This article discusses the “softening” or lessening the importance of standardized testing in regards to grading. This article is specifically centered around the state of Texas and the fight against the infamous “15 percent rule” along with the STAAR exam. The “15 percent rule” is a rule in which the end-of-course exams must count as 15 percent of a student’s final grade in some core subjects. The STAAR exam is a test that they use to account for this 15 percent. People are fearful that doing poorly on the STAAR exam could hurt grades and make Texas students less attractive to university admissions boards. There have been attempts to get of this rule, but not until recently, there have been some positive reassurances such as the ninth graders being exempt from the rule. Texas governor Rick Perry is being supported by both Republicans and Democrats alike, and parents in trying to abolish this rule. Local businesses are not pleased with this decision, for they feel now their potential workers will not be as “educated”. Perry’s reasoning behind this bill of abolishment is as he states, “While we must continue to adhere to our state’s accountability system, we must also recognize the importance of local control”.

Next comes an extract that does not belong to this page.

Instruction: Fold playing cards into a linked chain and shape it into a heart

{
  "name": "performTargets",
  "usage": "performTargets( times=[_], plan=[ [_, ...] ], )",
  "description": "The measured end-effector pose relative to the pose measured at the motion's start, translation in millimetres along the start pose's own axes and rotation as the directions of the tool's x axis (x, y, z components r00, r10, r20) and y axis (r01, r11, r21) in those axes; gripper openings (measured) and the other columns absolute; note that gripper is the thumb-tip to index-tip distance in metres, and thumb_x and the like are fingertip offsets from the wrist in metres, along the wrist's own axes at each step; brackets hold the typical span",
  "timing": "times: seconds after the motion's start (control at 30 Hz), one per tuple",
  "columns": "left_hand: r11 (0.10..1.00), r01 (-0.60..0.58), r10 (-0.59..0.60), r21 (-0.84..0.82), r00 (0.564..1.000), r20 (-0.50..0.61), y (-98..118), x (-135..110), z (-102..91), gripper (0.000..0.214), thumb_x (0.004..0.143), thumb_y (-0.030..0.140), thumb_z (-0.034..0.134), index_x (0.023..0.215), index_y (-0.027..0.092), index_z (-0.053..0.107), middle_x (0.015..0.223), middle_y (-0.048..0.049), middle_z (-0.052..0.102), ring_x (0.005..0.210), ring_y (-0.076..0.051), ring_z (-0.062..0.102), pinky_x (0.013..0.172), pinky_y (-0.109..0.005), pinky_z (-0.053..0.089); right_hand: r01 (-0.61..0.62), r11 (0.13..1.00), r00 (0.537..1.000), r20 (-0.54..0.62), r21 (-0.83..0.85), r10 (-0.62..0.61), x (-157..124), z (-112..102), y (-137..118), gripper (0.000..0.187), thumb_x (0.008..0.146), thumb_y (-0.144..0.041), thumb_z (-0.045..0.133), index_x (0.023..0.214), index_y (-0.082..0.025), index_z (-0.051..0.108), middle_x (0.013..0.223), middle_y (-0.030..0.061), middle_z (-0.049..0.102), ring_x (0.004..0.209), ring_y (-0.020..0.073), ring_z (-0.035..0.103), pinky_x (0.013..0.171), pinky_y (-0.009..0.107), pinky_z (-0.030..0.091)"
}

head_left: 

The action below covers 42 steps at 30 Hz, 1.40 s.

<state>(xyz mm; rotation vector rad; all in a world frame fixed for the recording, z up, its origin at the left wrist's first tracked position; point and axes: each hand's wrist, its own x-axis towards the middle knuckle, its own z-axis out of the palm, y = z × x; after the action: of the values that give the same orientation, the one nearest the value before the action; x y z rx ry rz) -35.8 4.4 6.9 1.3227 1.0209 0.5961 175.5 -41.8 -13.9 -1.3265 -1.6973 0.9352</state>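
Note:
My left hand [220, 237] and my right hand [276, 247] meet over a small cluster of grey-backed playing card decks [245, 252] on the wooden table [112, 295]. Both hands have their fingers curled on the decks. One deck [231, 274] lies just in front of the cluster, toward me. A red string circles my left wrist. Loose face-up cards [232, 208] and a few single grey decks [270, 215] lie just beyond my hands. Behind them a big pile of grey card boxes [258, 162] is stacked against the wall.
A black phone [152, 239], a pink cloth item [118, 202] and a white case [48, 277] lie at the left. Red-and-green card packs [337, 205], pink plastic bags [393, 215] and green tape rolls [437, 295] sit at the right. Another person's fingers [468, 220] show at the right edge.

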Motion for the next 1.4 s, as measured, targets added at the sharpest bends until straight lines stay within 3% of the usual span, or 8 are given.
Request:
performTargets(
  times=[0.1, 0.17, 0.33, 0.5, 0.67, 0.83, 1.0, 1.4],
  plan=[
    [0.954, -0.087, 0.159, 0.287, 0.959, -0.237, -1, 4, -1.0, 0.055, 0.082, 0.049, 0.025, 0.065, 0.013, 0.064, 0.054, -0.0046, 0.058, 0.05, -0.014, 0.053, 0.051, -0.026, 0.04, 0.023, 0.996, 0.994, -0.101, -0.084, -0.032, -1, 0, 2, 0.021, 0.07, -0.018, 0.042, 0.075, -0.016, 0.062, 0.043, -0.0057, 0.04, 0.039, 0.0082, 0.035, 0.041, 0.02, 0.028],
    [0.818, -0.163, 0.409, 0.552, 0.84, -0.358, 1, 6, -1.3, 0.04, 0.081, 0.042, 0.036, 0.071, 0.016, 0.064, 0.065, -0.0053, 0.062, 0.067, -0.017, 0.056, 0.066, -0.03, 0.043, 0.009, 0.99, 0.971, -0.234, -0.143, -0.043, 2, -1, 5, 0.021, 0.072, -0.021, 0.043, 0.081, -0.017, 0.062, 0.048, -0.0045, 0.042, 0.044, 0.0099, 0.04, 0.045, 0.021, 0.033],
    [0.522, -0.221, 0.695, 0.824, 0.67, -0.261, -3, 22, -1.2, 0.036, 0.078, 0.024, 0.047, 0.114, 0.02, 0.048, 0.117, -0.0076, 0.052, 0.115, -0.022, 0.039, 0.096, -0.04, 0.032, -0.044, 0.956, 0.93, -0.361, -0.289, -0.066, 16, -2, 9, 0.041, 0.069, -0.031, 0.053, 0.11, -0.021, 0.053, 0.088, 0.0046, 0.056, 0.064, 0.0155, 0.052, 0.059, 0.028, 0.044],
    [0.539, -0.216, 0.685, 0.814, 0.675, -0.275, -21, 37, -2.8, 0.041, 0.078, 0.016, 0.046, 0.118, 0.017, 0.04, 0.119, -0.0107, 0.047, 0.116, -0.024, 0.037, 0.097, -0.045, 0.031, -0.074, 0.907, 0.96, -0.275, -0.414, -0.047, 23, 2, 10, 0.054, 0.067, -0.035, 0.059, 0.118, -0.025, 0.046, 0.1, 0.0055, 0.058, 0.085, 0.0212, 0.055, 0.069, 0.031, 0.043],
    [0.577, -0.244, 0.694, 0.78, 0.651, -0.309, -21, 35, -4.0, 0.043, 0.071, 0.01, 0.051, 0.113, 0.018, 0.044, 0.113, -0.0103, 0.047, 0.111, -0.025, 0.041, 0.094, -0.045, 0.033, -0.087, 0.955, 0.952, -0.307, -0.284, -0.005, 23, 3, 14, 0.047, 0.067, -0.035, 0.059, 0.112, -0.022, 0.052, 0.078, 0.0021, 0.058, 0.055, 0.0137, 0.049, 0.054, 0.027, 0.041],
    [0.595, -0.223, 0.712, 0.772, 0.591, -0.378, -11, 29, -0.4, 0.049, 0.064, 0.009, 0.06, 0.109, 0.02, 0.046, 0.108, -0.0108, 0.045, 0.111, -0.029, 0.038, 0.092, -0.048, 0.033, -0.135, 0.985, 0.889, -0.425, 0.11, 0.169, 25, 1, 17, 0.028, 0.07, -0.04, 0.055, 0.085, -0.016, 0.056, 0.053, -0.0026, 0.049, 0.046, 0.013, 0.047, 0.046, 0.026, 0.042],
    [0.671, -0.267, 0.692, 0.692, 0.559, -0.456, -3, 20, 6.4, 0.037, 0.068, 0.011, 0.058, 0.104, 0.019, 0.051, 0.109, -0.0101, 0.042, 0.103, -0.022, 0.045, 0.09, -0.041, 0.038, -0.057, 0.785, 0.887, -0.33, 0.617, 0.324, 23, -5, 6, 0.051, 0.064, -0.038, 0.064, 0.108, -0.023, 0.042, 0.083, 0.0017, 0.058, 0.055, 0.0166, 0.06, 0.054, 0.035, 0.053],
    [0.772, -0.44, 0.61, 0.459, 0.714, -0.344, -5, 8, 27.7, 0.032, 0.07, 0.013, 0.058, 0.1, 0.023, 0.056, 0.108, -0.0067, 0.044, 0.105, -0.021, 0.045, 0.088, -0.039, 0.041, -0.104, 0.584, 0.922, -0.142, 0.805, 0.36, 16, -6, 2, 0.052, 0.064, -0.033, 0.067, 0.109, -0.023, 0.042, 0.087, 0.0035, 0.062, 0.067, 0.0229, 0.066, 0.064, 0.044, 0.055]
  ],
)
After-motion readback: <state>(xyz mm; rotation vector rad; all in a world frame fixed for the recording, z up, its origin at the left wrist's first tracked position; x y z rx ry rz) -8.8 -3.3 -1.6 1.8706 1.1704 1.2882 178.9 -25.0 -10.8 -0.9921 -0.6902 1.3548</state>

We feel that standardized testing is becoming a little too out of control. Yes final exams should be given to students, but should be included in the grading as equal as any other exam in the course. Having a final exam weigh so much of an individual’s grade, it can make or break one’s grade, despite wether they worked extremely hard or not.
Testing is definitely a necessity in order to evaluate the progress of the student over the course, but grades should not be limited to solely test scores.